DATA EXTRACT START

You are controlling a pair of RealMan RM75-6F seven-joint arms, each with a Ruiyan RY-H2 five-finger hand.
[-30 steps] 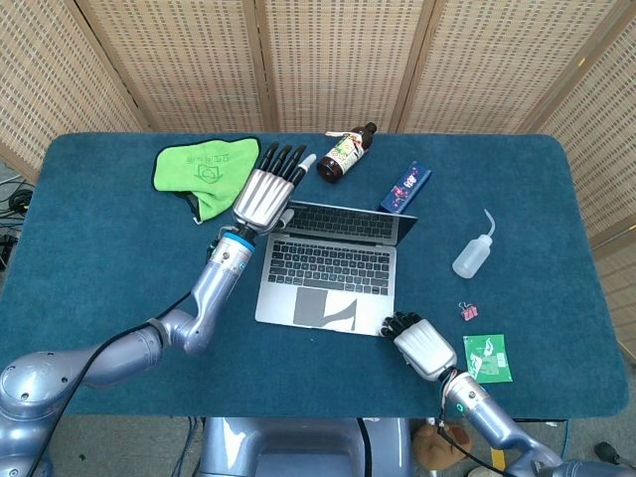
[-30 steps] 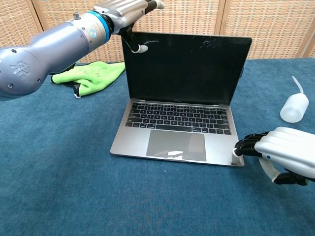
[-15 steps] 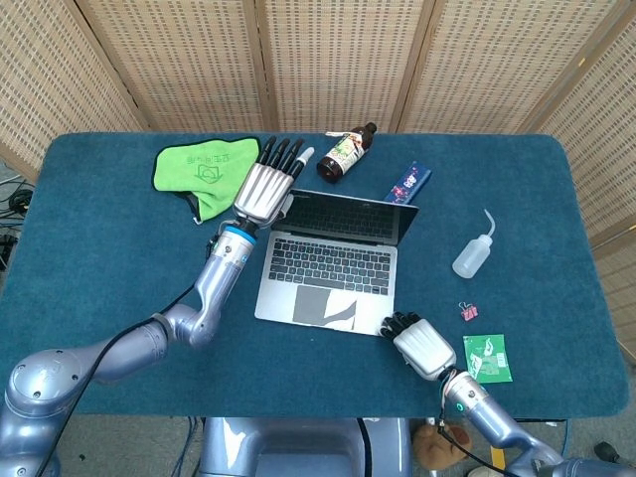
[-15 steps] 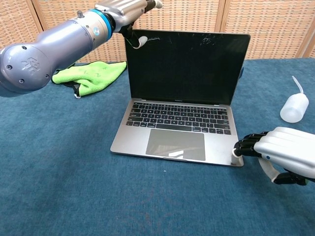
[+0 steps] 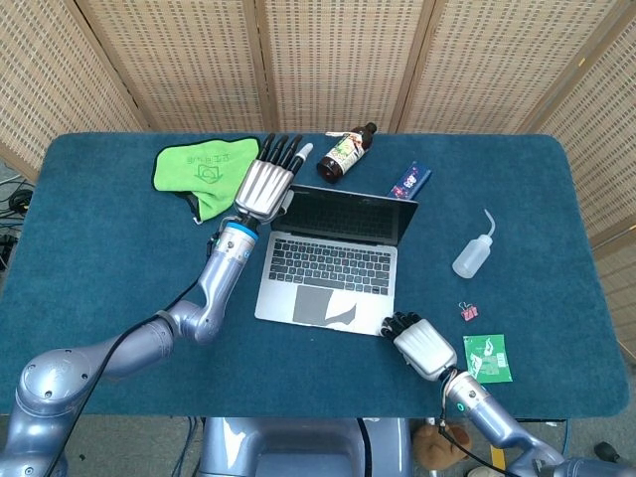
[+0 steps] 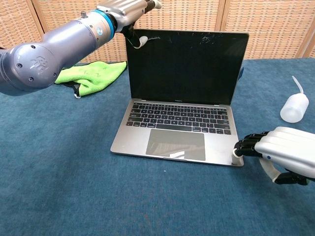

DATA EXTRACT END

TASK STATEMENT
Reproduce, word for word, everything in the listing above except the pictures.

FINAL ANSWER
You are controlling a pair of RealMan RM75-6F seven-joint arms, each with a Ruiyan RY-H2 five-finger hand.
[-30 steps] 
[-30 steps] 
[-15 steps] 
[-15 steps] 
[+0 steps] 
[+0 steps] 

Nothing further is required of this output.